It is a known fact that the shortest path between tow points in sphere is a part of the great circle. but I don't know the proof of this claim so I tried to rigorously prove it myself.
My attempt: Claim 1 Let two points $a,b$ be in the opposite poles of the sphere with radius $r$ assume the distance is less than $\pi r$ by the symmetry of the sphere any two points in the opposite side of the sphere must have their distance less than $\pi r$ i.e the radius is less than $r$ which contradicts the hypothesis (I am not sure this part is correct).
Claim: any two points can be part of a Great circle.
Let two points $a,b$ be in the opposite poles and let $c$ be in the middle of distance between them in the great sphere if the distance between $c,a$ is less than half of distance in the great sphere then by the symmetry of the sphere the distance between $c,b$ which contradicts Claim 1.

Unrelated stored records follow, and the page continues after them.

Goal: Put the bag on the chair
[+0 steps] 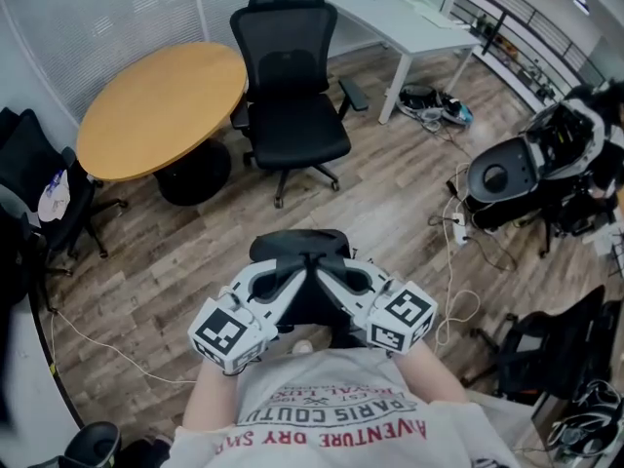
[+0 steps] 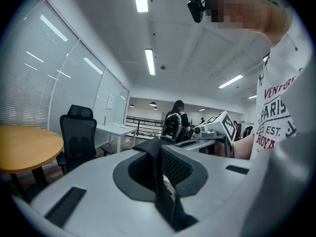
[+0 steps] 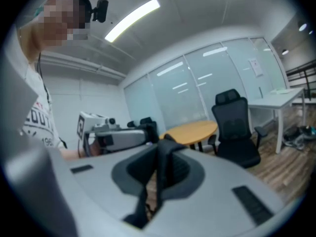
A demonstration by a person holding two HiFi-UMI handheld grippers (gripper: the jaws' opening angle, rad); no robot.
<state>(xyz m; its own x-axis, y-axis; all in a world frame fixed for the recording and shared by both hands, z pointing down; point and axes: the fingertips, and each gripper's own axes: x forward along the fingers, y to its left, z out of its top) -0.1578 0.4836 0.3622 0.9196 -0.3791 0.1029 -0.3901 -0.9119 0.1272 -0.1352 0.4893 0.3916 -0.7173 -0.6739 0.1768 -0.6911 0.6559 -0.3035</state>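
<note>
A black bag (image 1: pixel 297 244) hangs close in front of my body, over the wooden floor. My left gripper (image 1: pixel 295 269) and right gripper (image 1: pixel 329 269) meet tip to tip at its top, each shut on a black strap. In the left gripper view the strap (image 2: pixel 157 177) runs between the closed jaws of the left gripper (image 2: pixel 159 154). The right gripper view shows the strap (image 3: pixel 163 167) pinched in the right gripper (image 3: pixel 160 154) the same way. The black office chair (image 1: pixel 292 115) stands a stretch ahead, seat facing me, with nothing on it.
A round wooden table (image 1: pixel 161 105) stands left of the chair, and a white desk (image 1: pixel 414 22) behind it to the right. Another black chair (image 1: pixel 39 193) sits at the far left. Cables, a power strip (image 1: pixel 458 224) and dark equipment (image 1: pixel 517 178) crowd the right side.
</note>
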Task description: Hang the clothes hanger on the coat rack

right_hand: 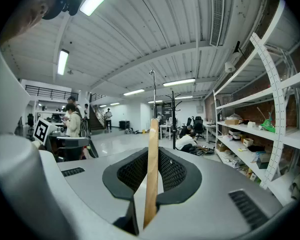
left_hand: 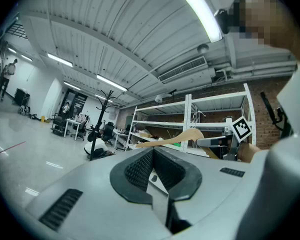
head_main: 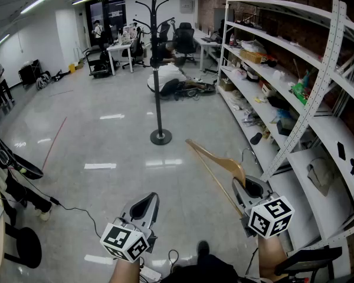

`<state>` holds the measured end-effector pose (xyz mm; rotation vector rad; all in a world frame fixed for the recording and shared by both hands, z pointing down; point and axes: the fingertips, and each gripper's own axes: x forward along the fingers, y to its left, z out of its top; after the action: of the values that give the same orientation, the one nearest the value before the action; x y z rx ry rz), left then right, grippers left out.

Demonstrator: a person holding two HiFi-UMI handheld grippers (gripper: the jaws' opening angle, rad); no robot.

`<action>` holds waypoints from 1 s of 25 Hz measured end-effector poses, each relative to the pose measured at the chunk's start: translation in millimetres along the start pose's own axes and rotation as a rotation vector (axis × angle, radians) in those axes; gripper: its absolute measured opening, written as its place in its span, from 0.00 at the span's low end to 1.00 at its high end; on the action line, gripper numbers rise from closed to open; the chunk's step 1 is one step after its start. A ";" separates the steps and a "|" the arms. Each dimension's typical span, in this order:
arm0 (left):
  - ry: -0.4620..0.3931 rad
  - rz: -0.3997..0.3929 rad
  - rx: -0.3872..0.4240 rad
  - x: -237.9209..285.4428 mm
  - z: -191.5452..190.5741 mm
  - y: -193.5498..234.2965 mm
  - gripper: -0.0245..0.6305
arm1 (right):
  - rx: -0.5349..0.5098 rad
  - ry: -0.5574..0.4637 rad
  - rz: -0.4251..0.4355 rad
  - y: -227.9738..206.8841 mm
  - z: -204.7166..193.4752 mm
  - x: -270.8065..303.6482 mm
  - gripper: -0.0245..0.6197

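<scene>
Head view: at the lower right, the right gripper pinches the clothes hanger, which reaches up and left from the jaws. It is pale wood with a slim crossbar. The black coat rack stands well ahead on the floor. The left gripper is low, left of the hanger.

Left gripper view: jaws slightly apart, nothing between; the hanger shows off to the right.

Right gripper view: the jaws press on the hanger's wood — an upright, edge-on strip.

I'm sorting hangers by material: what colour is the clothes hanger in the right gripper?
The clothes hanger is pale tan, natural wood; it shows best in the head view.
</scene>
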<state>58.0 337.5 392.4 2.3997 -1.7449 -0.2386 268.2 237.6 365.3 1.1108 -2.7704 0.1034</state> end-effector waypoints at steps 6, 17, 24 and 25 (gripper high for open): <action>0.006 0.032 0.003 33.3 3.2 27.5 0.04 | 0.008 -0.018 0.025 -20.4 3.6 39.9 0.13; 0.012 0.057 0.046 162.6 29.4 69.7 0.04 | 0.021 -0.062 0.089 -109.1 34.0 143.1 0.13; 0.008 0.087 0.046 231.1 34.2 91.9 0.04 | 0.019 -0.076 0.140 -158.8 47.7 195.7 0.13; 0.013 0.091 0.045 236.8 34.5 94.9 0.04 | 0.024 -0.076 0.146 -163.0 48.7 202.7 0.13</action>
<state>34.5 81.9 372.6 2.3389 -1.8680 -0.1729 230.7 -24.1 352.6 0.9355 -2.9232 0.1136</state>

the second method can be generalised for all rational numbers but I am having a trouble generalising this claim for irrationals
I am sure there is a simple rigorous proof of this fact but I can't find it.
First, I'll define the following unit vectors:
$u_0 = \dfrac{b - a}{\| b - a\|}$
$u_1 = \dfrac{a + b}{\| a + b \| }$
$u_2 = \dfrac{a \times b }{ \| a \times b \| }$
then the axis of rotation that takes $a$ to $b$ is given by
$ U = \cos \alpha \ u_1 + \sin \alpha \ u_2 $
unit vectors $v_1$ and $v_2$ are orthogonal to $U$, where
$ v_1 = \sin \alpha \ u_1 - \cos \alpha \ u_2 $
$ v_2 = u_0 $
Now vector $a$ can written in the basis $ u_0 , u_1 , u_2 $ as
$ a = r( - \sin \phi \ u_0 + \cos \phi \ u_1) $
$ b = r( \sin \phi \ u_0 + \cos \phi \ u_1) $
where $ 2 \phi $ is the angle between $a $ and $ b$ .
The projection of $a$ onto $v_1$ is
$ a_1 = ( a \cdot v_1 ) v_1 = r (\sin \alpha \cos \phi) v_1 $
and onto $v_2$ is
$ a_2 = (a \cdot v_2 ) v_2 = r ( - \sin \phi ) v_2 $
Similarly, the projections of $ b$ onto $v_1$ and $v_2$ are
$ b_1 = r (\sin \alpha \cos \phi) v_1 $
$ b_2 = r \sin \phi v_2 $
Therefore, the angle of rotation is given by
$ \psi = 2 \tan^{-1} \left( \dfrac{ \sin \phi }{ \sin \alpha \cos \phi } \right) = 2 \tan^{-1} \left( \dfrac{\tan \phi }{ \sin \alpha } \right) $
The length of the projection of $a$ onto the plane containing $v_1 $ and $v_2$ is
$ \| \text{Proj}(a) \| = \| \text{Proj}(b) \| = r \sqrt{\sin^2 \alpha \cos^2 \phi + \sin^2 \phi} $
Therefore, the distance travelled in rotating from $a$ to $b$ is
$ s(\alpha) = 2 r \sqrt{\sin^2 \alpha \cos^2 \phi + \sin^2 \phi} \tan^{-1} \left( \dfrac{\tan \phi }{ \sin \alpha } \right) $
Note that $ s(0) = \displaystyle \lim_{\alpha \to 0+} s(\alpha) = r \ \pi \sin(\phi) $, while $s(\dfrac{\pi}{2}) = 2 r \phi $
We can differentiate $s(\alpha)$, but it is going to be involved, so instead, I've plotted the function $s(\alpha)$ over $\alpha \in [0, \pi]$ for a typical $\phi = \dfrac{\pi}{6} $ and for $ r = 1 $.
This is shown in this Sage Worksheet
Clearly the minimum (of the arc length) occurs at $\alpha = 90^\circ$.
Hence, the axis that minimizes the arc length is given by
$ U = u_2 $
With this axis, the circular arc resulting from rotating $a$ into $b$ is part of a great circle, whose normal vector (the vector perpendicular to its plane) is $U$.